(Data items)
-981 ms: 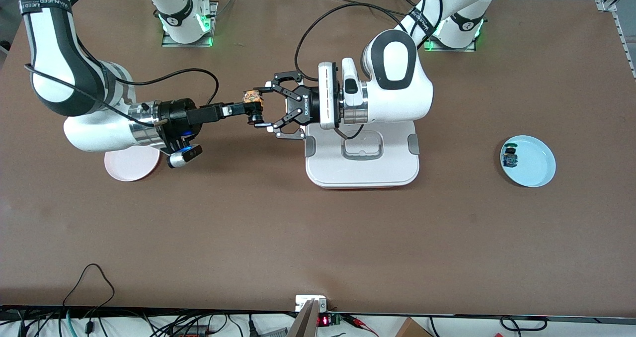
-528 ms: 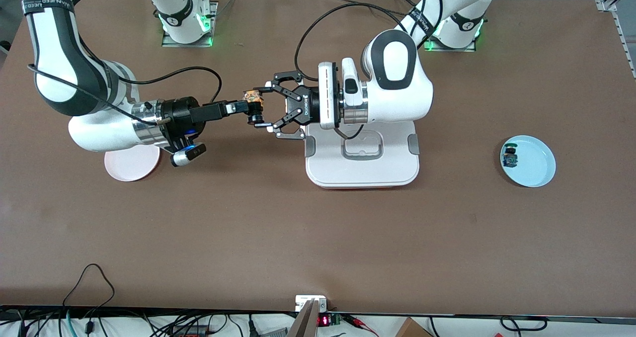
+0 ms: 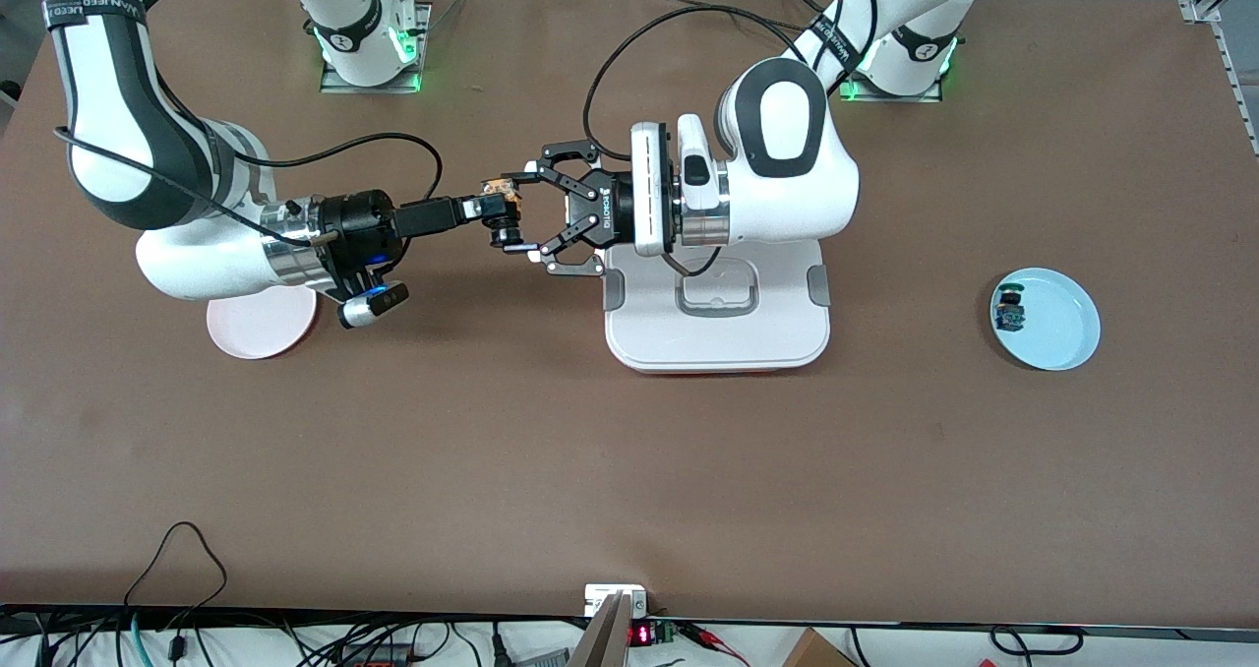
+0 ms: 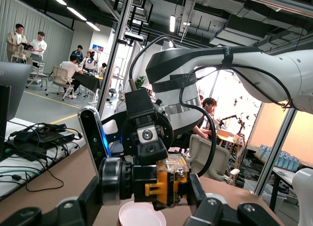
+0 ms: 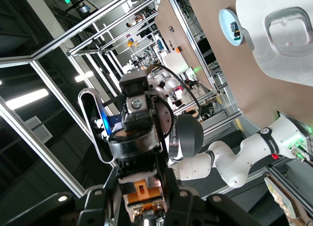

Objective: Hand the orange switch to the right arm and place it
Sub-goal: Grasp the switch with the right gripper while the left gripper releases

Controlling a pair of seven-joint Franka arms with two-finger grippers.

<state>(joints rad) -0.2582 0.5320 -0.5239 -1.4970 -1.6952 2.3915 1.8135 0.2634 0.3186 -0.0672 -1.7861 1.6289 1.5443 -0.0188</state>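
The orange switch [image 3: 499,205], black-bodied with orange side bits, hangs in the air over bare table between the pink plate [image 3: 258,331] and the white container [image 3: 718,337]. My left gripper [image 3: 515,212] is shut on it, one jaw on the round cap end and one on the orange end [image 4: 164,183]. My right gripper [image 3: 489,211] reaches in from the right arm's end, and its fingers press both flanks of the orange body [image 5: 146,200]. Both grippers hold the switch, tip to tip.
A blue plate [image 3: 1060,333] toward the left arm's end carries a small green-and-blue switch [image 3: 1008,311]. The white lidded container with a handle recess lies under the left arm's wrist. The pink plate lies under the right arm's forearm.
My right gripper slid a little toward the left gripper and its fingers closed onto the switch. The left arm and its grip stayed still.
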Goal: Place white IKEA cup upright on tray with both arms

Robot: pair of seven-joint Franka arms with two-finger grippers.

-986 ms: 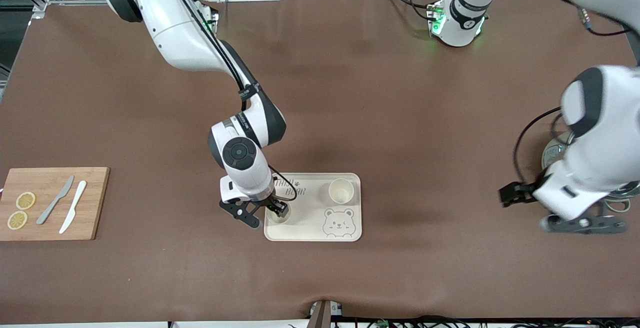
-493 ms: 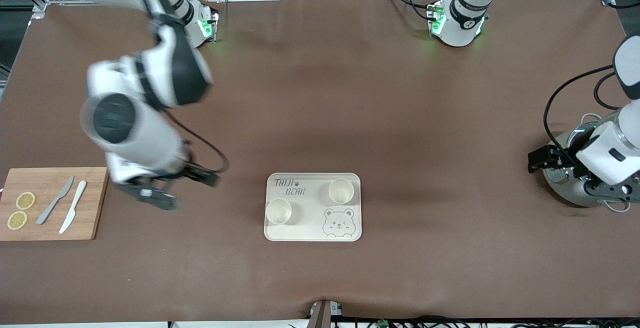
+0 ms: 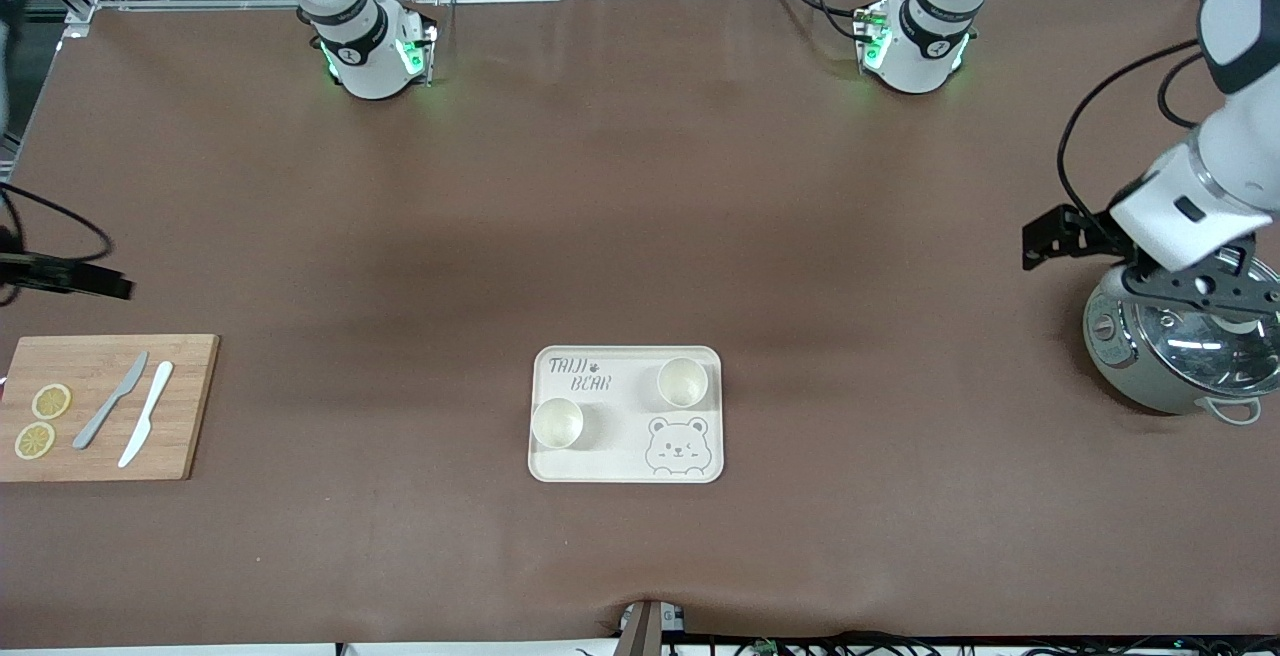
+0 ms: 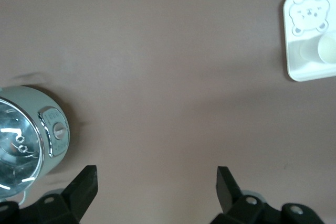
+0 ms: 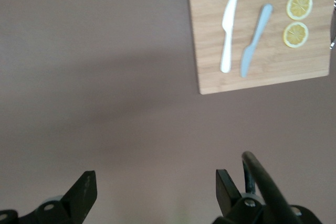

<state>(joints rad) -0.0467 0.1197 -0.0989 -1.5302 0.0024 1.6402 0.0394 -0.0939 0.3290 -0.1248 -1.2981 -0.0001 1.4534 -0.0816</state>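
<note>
The cream tray [image 3: 625, 466] with "TAIJI BEAR" lettering and a bear face lies mid-table, near the front camera. Two white cups stand upright on it: one [image 3: 557, 423] at the corner toward the right arm's end, one [image 3: 683, 382] beside the lettering. The tray [image 4: 299, 51] and a cup [image 4: 328, 50] also show in the left wrist view. My left gripper [image 3: 1195, 288] [image 4: 156, 182] is open and empty, up over the steel pot's edge. My right gripper [image 5: 156, 182] is open and empty over bare table; in the front view only a black part of that hand shows at the edge.
A steel pot with a glass lid [image 3: 1185, 356] [image 4: 26, 140] stands at the left arm's end. A wooden cutting board [image 3: 105, 406] [image 5: 262, 35] with two knives and two lemon slices lies at the right arm's end.
My right gripper has let go of the cup on the tray and swung away, up toward the right arm's end. My left arm has lifted higher over the pot.
</note>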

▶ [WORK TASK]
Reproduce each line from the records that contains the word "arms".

▶ [ANSWER TO THE EXERCISE]
Controlling a pair of seven-joint Franka arms with two-finger grippers.
Goal: Place white IKEA cup upright on tray with both arms
Robot: pair of seven-joint Franka arms with two-finger grippers.

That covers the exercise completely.